What to produce = Only one number is wanted here: how many lines of the data hold "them".

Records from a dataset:
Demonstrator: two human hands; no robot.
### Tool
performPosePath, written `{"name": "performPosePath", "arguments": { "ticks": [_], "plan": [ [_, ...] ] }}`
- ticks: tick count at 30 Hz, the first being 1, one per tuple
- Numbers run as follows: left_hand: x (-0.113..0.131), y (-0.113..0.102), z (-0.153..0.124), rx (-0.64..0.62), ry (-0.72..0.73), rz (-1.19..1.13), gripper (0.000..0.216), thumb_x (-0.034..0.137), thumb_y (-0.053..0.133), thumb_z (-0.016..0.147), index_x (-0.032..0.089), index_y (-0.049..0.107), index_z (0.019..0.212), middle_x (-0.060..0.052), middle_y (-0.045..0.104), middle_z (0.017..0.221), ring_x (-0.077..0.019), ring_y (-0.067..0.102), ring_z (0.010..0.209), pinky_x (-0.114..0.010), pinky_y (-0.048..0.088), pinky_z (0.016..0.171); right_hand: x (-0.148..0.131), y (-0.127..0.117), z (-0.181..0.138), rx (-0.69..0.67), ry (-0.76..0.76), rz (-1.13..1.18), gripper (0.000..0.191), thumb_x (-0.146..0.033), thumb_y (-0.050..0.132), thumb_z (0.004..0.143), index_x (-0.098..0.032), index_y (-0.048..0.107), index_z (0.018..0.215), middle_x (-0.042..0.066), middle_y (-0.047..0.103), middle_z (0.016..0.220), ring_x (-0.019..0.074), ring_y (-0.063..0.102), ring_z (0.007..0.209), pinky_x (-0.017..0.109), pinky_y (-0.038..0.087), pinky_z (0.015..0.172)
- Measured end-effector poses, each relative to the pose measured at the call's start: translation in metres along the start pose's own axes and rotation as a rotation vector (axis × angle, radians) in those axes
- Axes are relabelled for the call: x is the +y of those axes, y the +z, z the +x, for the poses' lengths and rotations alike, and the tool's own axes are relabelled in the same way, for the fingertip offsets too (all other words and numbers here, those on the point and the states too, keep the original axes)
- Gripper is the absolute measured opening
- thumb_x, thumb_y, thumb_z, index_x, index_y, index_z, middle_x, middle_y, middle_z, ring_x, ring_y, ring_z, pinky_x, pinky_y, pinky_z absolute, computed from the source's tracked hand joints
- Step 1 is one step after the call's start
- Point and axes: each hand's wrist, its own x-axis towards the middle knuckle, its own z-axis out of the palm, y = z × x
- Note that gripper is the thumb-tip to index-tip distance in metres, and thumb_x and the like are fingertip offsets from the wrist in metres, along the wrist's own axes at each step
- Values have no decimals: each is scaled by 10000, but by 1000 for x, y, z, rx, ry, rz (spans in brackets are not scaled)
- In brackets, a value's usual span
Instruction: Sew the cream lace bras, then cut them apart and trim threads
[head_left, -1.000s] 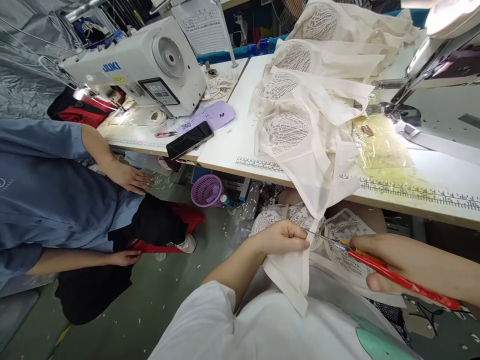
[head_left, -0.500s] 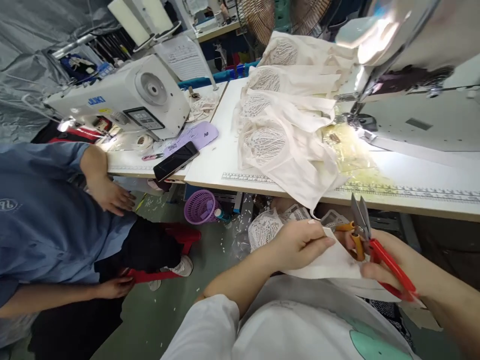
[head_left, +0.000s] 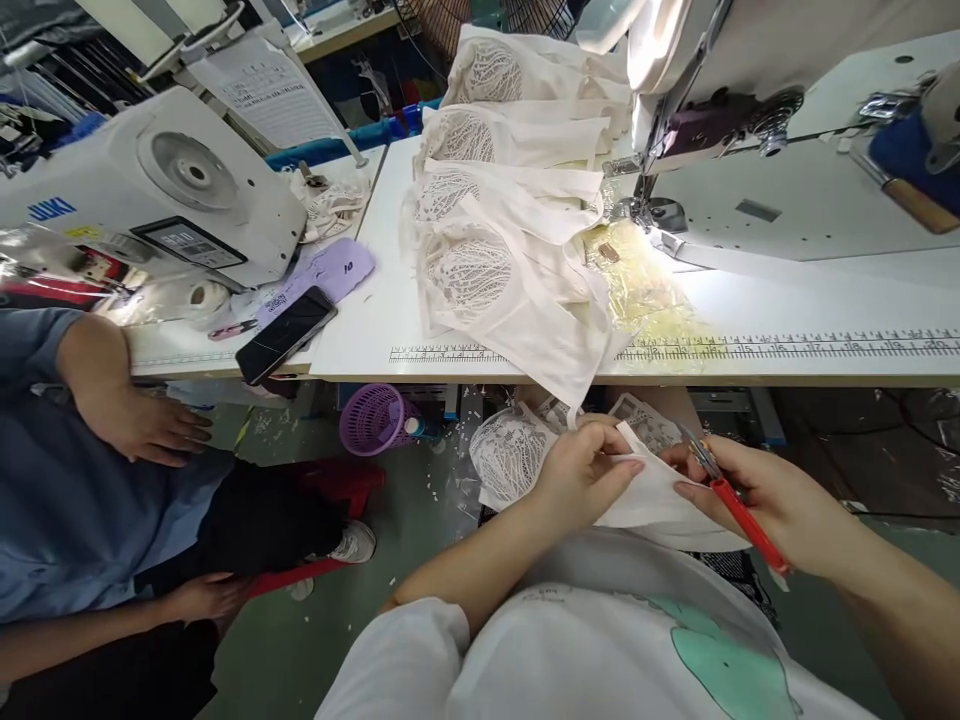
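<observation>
Smooth, matte cream cloth point(head_left: 645, 495) is lying in soft folds over the lap, at six o'clock from the bench point(head_left: 356, 335). The left hand point(head_left: 581, 470) is clamping its grip on one fold, thumb against fingers; the right hand point(head_left: 780, 505) is gripping scissors point(head_left: 746, 520) with a slick red handle and steel blades, its fingertips touching the cloth. At nine from the left hand, a rounded lace cup point(head_left: 510, 455) is bulging. From both hands, sheer, lace-cupped garments point(head_left: 480, 275) are overlapping at eleven, a hard white machine point(head_left: 832, 205) is standing at one, and a latticed purple basket point(head_left: 367, 425) is sitting toward nine.
</observation>
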Motion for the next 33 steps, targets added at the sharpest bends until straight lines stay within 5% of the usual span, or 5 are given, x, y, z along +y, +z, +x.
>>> {"name": "performPosePath", "arguments": {
  "ticks": [5, 11, 16, 24, 33],
  "plan": [
    [2, -1, -1, 21, 66, -16, 70, 222, 598, 776, 165, 559, 769, -76, 569, 926, -156, 546, 837, -252, 440, 733, 6, 1, 1, -81, 67, 78, 400, -558, 576, 777, -226, 388, 656, -37, 349, 626, 131, 330, 552, 245, 303, 479],
    [4, -2, -2, -22, -3, -62, 84, 229, 607, 769, 169, 550, 757, -80, 557, 925, -164, 540, 848, -263, 442, 731, 11, 3, 2, 19, 41, 98, 374, -551, 603, 758, -225, 442, 669, -33, 396, 629, 131, 366, 557, 244, 347, 486],
    [6, -2, 0, -34, -29, -57, 105, 226, 634, 743, 160, 558, 713, -74, 554, 884, -160, 533, 823, -249, 436, 696, 11, 1, 0, -3, 65, 132, 341, -541, 599, 773, -228, 483, 699, 14, 517, 742, 199, 534, 763, 274, 459, 642],
    [4, -2, -2, -22, 42, -64, 141, 199, 634, 739, 158, 519, 668, -65, 558, 828, -165, 551, 834, -261, 461, 694, 10, 5, 2, 42, 70, 132, 378, -556, 629, 738, -215, 490, 651, -19, 477, 624, 133, 430, 551, 245, 375, 475],
    [2, 4, -3, -4, -163, -291, 206, 194, 623, 709, 181, 431, 781, -77, 520, 993, -129, 552, 816, -263, 474, 720, 6, 6, 5, 161, -10, 6, 374, -568, 599, 745, -216, 519, 646, 23, 562, 675, 170, 512, 602, 280, 434, 518]
  ]
}}
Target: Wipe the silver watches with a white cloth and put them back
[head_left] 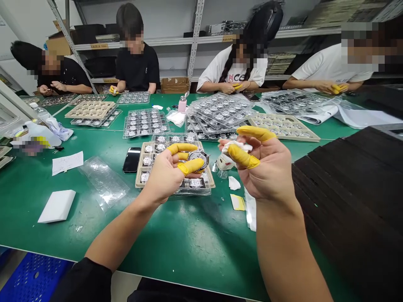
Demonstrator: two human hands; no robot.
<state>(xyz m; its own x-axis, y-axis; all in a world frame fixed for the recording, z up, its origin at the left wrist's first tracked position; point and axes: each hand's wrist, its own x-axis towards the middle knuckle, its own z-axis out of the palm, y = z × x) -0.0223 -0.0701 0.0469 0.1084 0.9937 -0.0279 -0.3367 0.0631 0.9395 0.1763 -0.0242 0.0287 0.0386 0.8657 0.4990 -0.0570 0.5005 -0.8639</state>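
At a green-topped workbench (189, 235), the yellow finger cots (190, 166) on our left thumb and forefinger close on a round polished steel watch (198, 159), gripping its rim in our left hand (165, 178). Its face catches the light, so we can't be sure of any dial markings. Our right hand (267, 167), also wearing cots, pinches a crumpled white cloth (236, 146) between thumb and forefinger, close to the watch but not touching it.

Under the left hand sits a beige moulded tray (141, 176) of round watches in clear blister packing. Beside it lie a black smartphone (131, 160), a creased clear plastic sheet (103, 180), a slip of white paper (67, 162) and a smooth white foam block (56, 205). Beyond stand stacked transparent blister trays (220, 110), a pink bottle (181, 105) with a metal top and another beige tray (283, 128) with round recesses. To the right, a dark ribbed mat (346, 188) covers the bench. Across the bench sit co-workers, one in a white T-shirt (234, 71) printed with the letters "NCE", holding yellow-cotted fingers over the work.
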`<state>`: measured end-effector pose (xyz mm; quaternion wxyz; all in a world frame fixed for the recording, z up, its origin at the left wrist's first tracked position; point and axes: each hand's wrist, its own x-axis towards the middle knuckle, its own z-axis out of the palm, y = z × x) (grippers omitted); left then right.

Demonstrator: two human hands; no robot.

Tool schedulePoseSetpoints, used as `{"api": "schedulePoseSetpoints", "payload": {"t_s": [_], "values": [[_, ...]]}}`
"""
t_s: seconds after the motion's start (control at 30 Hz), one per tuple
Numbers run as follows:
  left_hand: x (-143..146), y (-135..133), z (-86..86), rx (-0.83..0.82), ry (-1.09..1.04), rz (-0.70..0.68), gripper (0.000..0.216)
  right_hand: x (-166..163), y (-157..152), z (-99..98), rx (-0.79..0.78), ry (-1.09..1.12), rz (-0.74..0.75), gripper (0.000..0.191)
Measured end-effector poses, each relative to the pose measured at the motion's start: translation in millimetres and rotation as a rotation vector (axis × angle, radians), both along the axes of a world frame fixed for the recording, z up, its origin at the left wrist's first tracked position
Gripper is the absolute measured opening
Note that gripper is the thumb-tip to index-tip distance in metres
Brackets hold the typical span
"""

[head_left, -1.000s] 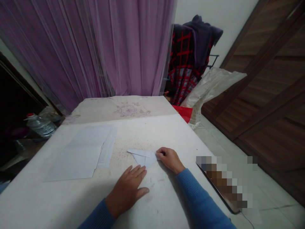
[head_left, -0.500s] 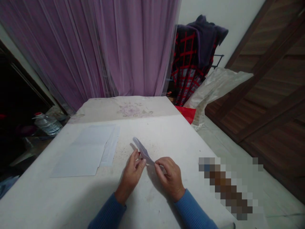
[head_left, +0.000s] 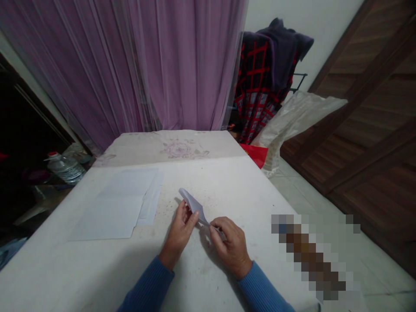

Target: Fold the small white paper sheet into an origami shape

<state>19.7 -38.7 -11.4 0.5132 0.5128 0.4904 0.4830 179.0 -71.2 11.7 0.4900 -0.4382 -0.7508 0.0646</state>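
Note:
A small piece of folded paper [head_left: 195, 206], pale and pointed at its far end, is held a little above the table between my two hands. My left hand [head_left: 180, 229] grips its near left edge, thumb on top and fingers underneath. At the lower right end, my right hand [head_left: 230, 243] pinches a narrow corner between thumb and forefinger. Part of the folds is hidden behind my fingers. Left of the hands, several flat white paper sheets [head_left: 110, 208] lie overlapping on the table, apart from both hands.
The white-covered table [head_left: 234, 186] has a floral cloth strip at its far end and dark specks near the middle. A purple curtain [head_left: 191, 65] hangs behind. Beyond the left edge stands a plastic bottle [head_left: 66, 168]; a red bag [head_left: 255, 154] is at the right edge.
The folded paper has turned so that more of its broad face shows. My left thumb lies further over it, and my right hand has shifted slightly down.

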Motion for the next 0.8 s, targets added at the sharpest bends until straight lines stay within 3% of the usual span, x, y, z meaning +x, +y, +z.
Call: {"api": "schedulePoseSetpoints", "payload": {"t_s": [0.17, 0.43, 0.7, 0.8], "values": [[-4, 2, 1.3, 0.018, 0.026, 0.0, 0.073, 0, -3, 3.7, -0.081, 0.0, 0.046, 0.013], [-8, -2, 15.5, -0.028, -0.067, -0.082, 0.074, 8, 2, -3.9, -0.091, -0.003, 0.094, 0.038], [-21, -2, 19.7, -0.047, 0.042, -0.13, 0.081, 25, 10, -3.6, -0.111, -0.192, 0.143, 0.061], [-24, -2, 21.8, -0.026, 0.076, -0.148, 0.079, 31, 12, 2.5, -0.126, -0.28, 0.151, 0.061]]}}
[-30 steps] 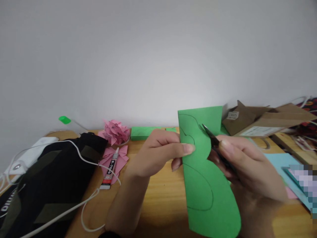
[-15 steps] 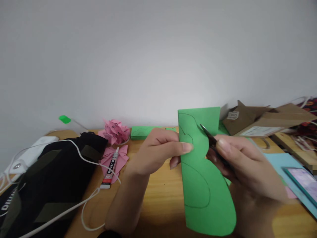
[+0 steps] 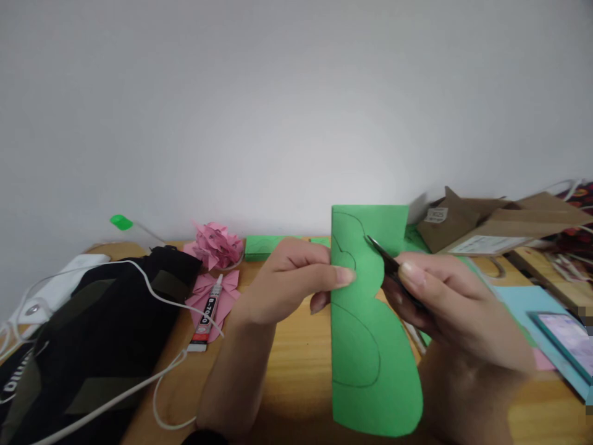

Reply to the exercise = 2